Tissue excised at surgery was taken for laboratory investigation in accordance with international and local ethical regulations. On histopathology vascular invasion was present in all layers of the corneal stroma (fig 1C), and lamellae were severely disorganised. In some regions the collagen appeared in bundles rather than in lamellar arrays, more resembling the tissue architecture in sclera than cornea.
Electron microscopy of the central cornea revealed that Bowman’s layer was absent. The basal lamina was discontinuous and sometimes irregularly thickened, and at these sites clusters of anchoring fibrils were evident (fig 1D). Stromal cells displayed a range of morphologies, sometimes with deep membraneous invaginations enveloping collagen bundles (fig 1E). Collagen fibrils appeared more coarse than those in normal cornea, and rarely exhibited lamellar arrangement (fig 1F).

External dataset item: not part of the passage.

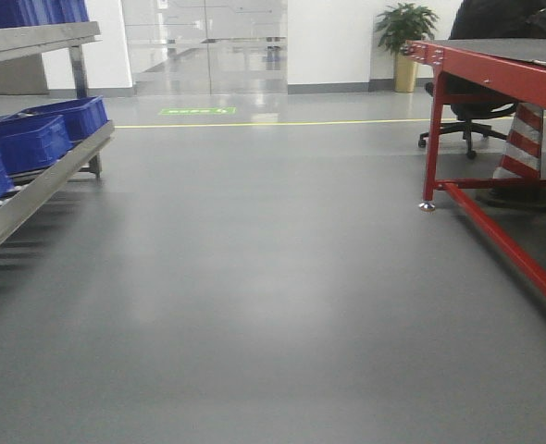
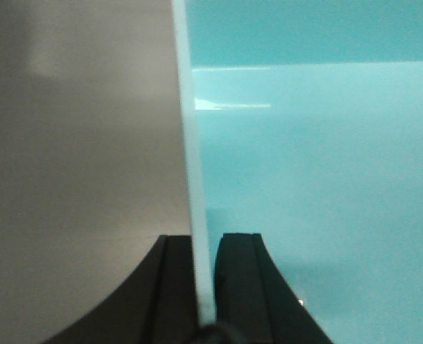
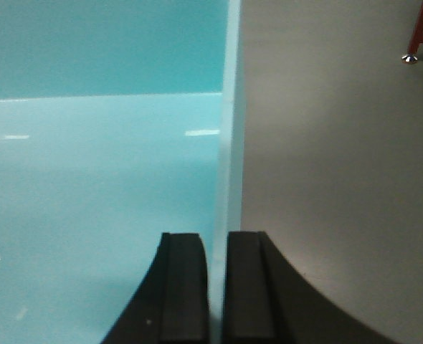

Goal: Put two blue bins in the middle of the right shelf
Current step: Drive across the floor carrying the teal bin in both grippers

In sclerocornea, as in normal human cornea (fig 2A), immunolabelling with antibody 5D4 identified highly sulphated KS epitopes4 in the tissue in close association with stromal collagen fibrils (fig 2C). No 5D4 labelling was seen in normal human sclera (fig 2E). Immunolabelling for the lower sulphated epitope of KS using antibody 1B4 was positive in normal human cornea and sclerocornea (fig 2B, D). Lower numbers of gold particles were present in sections exposed to 1B4 antibody. As with the 5D4 antibody, immunolabelling with 1B4 in normal human sclera was negative (fig 2F).
Previous studies of sclerocornea report a marked disorganisation of stromal lamellae and collagen fibrils that are generally much larger than normal.5–9 Clinical and histological features support the view that sclerocornea is a congenital dysgenesis with failure of corneal-type tissue characteristics to develop, the tissue instead assuming scleral morphology. The nature of the PGs in sclerocornea has not been investigated previously. The data presented here indicate that sclerocornea expresses PGs with KS sulphation motifs that resemble those in cornea, rather than those in sclera. This finding was somewhat unexpected, particularly in view of the disorganisation of the collagenous matrix in sclerocornea, which resembles that of sclera.10 We conclude that sclerocornea extracellular matrix is like that of cornea in terms of expression of highly sulphated KSPGs, but like that of sclera in terms of its collagen architecture.